◆ WORK TASK
Within the material that follows, how many lines include the string "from"? Answer with the number and nothing more.

◆ DATA PROVIDED
>>>>>
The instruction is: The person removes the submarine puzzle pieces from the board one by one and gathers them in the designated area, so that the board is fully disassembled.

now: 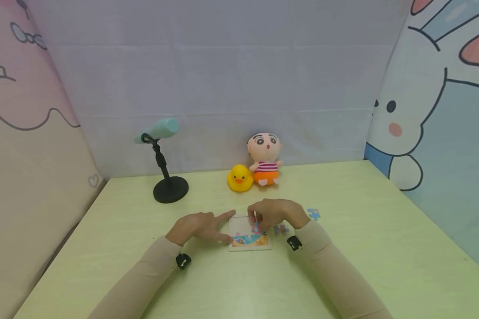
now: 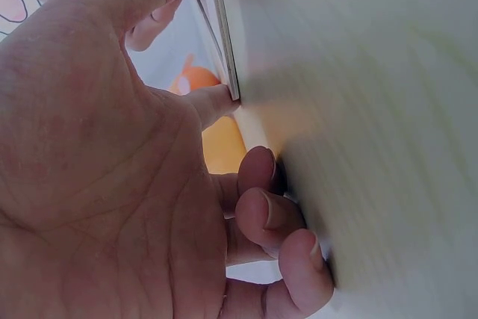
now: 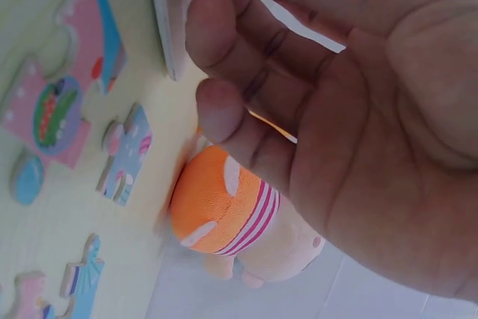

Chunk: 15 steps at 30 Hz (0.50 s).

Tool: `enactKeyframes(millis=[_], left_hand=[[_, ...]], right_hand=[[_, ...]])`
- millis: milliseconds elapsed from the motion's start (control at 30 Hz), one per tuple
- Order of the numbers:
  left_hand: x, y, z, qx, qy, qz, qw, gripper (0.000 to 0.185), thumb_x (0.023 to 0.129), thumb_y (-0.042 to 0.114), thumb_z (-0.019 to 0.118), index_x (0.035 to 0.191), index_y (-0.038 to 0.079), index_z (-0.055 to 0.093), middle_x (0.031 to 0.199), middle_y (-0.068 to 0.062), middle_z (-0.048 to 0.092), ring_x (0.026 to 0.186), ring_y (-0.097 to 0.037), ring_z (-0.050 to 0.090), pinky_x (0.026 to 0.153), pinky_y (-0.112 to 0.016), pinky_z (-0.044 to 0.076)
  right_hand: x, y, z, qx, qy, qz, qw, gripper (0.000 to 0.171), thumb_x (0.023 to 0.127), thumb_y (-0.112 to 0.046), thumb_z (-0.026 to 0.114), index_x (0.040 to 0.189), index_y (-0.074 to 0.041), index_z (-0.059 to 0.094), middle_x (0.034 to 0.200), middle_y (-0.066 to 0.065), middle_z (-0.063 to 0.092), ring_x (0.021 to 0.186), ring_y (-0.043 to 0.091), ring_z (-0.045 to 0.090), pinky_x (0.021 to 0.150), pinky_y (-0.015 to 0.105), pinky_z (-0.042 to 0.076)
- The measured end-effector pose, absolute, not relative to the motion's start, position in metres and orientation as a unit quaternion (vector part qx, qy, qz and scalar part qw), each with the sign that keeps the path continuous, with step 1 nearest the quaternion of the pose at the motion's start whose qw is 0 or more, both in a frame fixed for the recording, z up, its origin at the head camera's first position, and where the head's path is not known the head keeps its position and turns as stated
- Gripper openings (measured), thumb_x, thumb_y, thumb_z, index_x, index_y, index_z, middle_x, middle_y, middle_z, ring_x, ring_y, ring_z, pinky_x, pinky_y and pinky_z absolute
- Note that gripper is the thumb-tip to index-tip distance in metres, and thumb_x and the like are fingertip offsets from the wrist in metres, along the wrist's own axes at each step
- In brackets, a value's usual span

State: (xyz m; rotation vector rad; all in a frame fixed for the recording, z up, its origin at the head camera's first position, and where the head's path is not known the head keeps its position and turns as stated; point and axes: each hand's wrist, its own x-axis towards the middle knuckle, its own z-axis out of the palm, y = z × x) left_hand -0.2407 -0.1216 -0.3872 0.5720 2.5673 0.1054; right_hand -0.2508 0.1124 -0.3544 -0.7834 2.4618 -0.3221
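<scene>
A small square puzzle board (image 1: 249, 239) lies flat on a pale green table (image 1: 343, 266), in front of a yellow rubber duck (image 1: 240, 178) and a plush doll (image 1: 265, 158). The left hand (image 1: 199, 227) lies at the board's left edge, forefinger straight along its far corner, other fingers curled loosely, seemingly steadying it. The right hand (image 1: 273, 212) hovers over the board's far right part, fingertips bent down as if pinching a piece; whether it holds one cannot be told. The right wrist view alone shows several loose pieces (image 3: 56, 106) lying right of the board. Far left of the board stands a black stand (image 1: 168, 184).
</scene>
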Motion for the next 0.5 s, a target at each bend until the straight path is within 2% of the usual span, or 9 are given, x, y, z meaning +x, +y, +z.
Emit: enactKeyframes(millis=[300, 500], left_hand=[[-0.2403, -0.1205, -0.3884, 0.206, 0.945, 0.037, 0.252, 0.088, 0.085, 0.074, 0.058, 0.159, 0.041, 0.022, 0.118, -0.013, 0.059, 0.092, -0.026, 0.058, 0.080, -0.051, 0.048], [-0.2395, -0.1191, -0.3878, 0.203, 0.945, 0.035, 0.253, 0.089, 0.085, 0.073, 0.059, 0.159, 0.041, 0.022, 0.109, -0.010, 0.058, 0.087, -0.025, 0.056, 0.076, -0.048, 0.048]], right_hand=[[-0.2545, 0.1122, -0.3549, -0.315, 0.911, -0.098, 0.249, 0.012, 0.094, -0.007, 0.070, 0.095, -0.017, 0.064, 0.085, -0.004, 0.059, 0.076, 0.014, 0.053, 0.073, 0.030, 0.045], [-0.2548, 0.1135, -0.3549, -0.319, 0.907, -0.112, 0.250, 0.010, 0.093, -0.009, 0.070, 0.093, -0.016, 0.064, 0.081, -0.004, 0.060, 0.070, 0.013, 0.052, 0.067, 0.028, 0.044]])
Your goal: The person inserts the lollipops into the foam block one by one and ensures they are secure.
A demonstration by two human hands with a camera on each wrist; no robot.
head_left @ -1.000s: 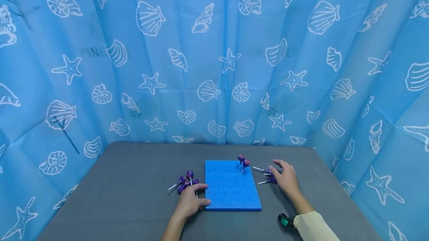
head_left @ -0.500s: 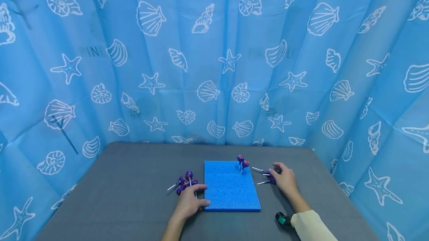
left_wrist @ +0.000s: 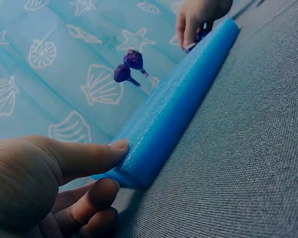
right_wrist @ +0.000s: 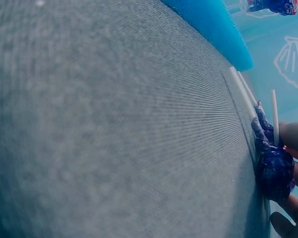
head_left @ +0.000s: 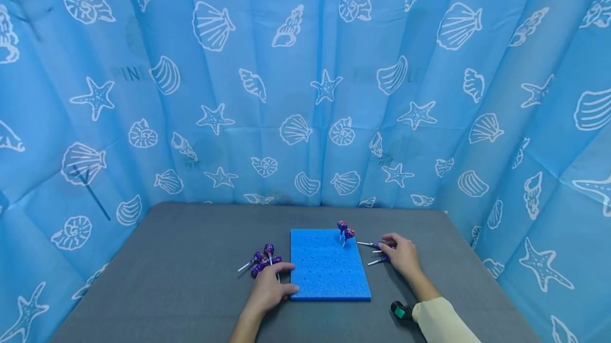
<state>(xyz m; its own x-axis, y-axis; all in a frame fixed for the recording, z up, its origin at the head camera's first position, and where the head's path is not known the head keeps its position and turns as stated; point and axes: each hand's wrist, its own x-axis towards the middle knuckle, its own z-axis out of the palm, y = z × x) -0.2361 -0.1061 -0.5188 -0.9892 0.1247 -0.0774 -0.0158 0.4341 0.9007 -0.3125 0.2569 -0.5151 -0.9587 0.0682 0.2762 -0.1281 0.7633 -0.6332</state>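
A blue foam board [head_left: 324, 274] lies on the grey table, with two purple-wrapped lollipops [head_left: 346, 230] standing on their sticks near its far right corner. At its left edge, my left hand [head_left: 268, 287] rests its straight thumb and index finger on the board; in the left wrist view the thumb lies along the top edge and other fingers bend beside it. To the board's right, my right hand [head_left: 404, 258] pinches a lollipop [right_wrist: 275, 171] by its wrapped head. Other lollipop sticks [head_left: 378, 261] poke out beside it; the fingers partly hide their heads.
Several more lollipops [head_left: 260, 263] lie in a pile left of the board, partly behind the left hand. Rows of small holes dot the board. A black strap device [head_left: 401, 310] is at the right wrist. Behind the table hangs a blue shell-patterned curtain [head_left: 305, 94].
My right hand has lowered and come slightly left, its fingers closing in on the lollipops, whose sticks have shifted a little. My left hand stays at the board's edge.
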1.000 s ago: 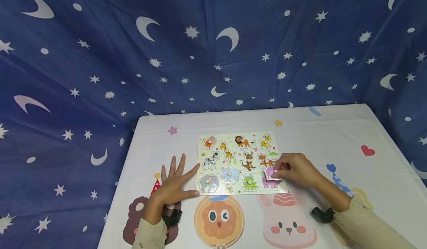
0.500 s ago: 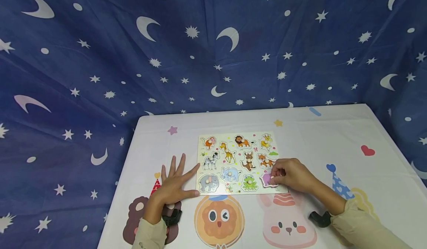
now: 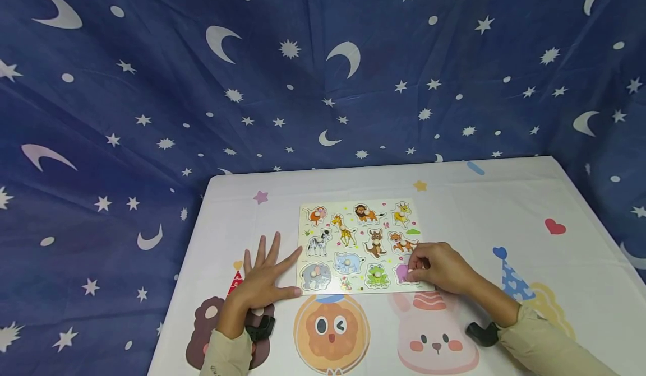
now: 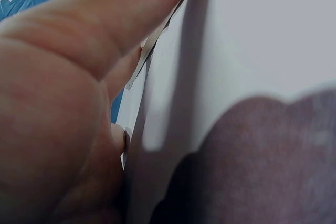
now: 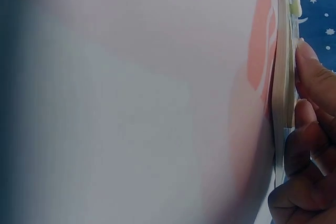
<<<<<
◆ ANSWER FOR THE TASK
3